* **Work instructions**:
Exact reproduction required: the lines below from the line with "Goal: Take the" to the line with "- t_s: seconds", both ends included, and no others.

....

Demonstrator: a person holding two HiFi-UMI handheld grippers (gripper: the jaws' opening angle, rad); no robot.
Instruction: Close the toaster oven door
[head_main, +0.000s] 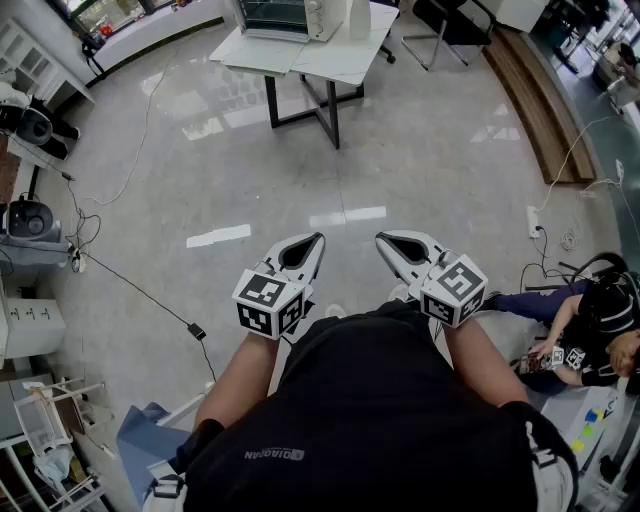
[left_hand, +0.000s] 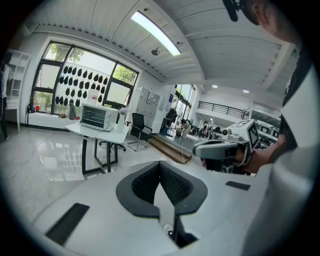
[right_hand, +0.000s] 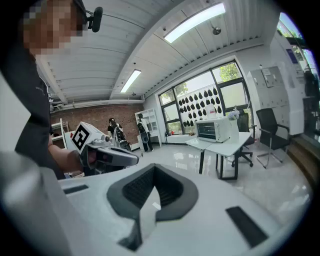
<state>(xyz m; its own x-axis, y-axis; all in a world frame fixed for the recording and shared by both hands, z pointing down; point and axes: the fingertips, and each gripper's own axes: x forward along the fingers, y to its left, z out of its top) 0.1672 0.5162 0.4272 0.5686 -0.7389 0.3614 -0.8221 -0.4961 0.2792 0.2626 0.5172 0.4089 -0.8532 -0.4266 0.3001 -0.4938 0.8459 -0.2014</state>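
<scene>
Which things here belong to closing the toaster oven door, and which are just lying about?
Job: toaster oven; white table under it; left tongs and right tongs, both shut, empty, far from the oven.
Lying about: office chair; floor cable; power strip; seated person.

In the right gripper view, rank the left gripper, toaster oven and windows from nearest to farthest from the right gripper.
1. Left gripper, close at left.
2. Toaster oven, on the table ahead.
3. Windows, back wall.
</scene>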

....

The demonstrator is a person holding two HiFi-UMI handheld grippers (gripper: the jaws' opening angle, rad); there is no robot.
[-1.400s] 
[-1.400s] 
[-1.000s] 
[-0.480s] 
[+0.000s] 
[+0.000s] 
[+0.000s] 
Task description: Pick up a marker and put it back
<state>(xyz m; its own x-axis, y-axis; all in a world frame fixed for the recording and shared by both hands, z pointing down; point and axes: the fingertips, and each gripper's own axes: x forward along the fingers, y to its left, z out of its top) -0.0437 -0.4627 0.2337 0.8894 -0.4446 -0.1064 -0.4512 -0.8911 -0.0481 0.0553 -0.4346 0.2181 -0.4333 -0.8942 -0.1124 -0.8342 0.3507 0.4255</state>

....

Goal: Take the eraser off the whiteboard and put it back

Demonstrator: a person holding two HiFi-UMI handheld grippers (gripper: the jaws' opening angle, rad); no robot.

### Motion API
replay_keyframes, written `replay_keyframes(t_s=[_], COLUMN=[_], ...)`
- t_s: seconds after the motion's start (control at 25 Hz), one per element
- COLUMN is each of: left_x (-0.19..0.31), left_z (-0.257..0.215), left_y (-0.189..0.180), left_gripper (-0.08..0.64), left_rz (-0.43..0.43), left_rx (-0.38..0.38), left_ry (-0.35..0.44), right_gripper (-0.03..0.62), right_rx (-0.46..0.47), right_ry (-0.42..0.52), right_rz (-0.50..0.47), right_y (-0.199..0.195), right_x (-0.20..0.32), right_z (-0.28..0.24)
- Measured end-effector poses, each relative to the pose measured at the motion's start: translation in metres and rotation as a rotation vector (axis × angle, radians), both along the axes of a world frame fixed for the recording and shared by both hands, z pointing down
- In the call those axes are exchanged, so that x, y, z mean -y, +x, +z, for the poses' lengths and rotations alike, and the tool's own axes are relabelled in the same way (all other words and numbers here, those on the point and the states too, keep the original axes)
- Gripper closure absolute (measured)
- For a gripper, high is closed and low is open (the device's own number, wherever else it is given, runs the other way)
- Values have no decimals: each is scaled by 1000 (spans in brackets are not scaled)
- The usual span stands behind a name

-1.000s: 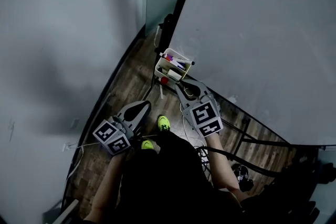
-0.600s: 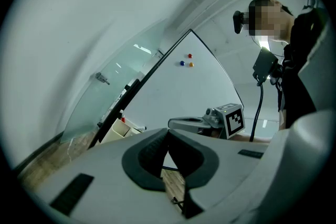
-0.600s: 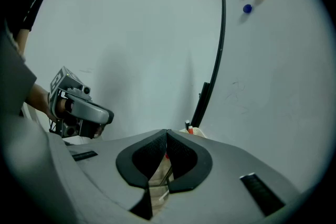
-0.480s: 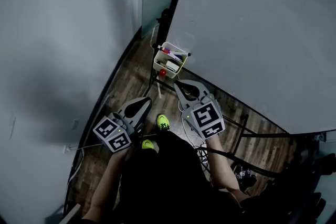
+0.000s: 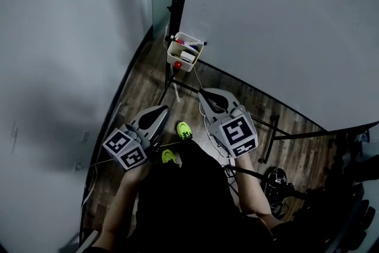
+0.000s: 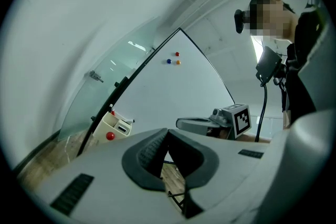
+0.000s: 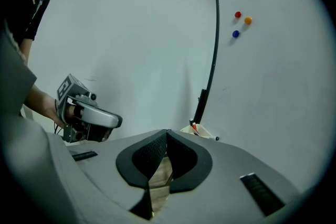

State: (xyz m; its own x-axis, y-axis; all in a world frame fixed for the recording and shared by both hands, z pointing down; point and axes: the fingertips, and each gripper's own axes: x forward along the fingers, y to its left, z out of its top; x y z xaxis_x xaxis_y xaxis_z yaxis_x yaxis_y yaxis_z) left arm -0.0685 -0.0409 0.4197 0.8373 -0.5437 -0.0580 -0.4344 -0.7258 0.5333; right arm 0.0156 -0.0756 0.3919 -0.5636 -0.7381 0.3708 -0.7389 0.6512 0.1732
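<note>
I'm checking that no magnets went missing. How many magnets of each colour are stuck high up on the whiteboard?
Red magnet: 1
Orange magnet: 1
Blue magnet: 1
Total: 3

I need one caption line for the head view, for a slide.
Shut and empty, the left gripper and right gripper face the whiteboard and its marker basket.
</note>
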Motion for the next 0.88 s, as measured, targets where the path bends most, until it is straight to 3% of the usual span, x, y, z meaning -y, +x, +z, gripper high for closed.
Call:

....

* **Answer section**:
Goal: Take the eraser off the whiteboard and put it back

Demonstrator: a person holding two HiFi-UMI handheld grippers (gripper: the jaws' opening angle, rad); no robot.

### Motion API
replay_keyframes, written `replay_keyframes(t_s=[_], COLUMN=[_], ...)`
- t_s: seconds after the motion's start (control at 25 Hz), one per element

That concludes the answer.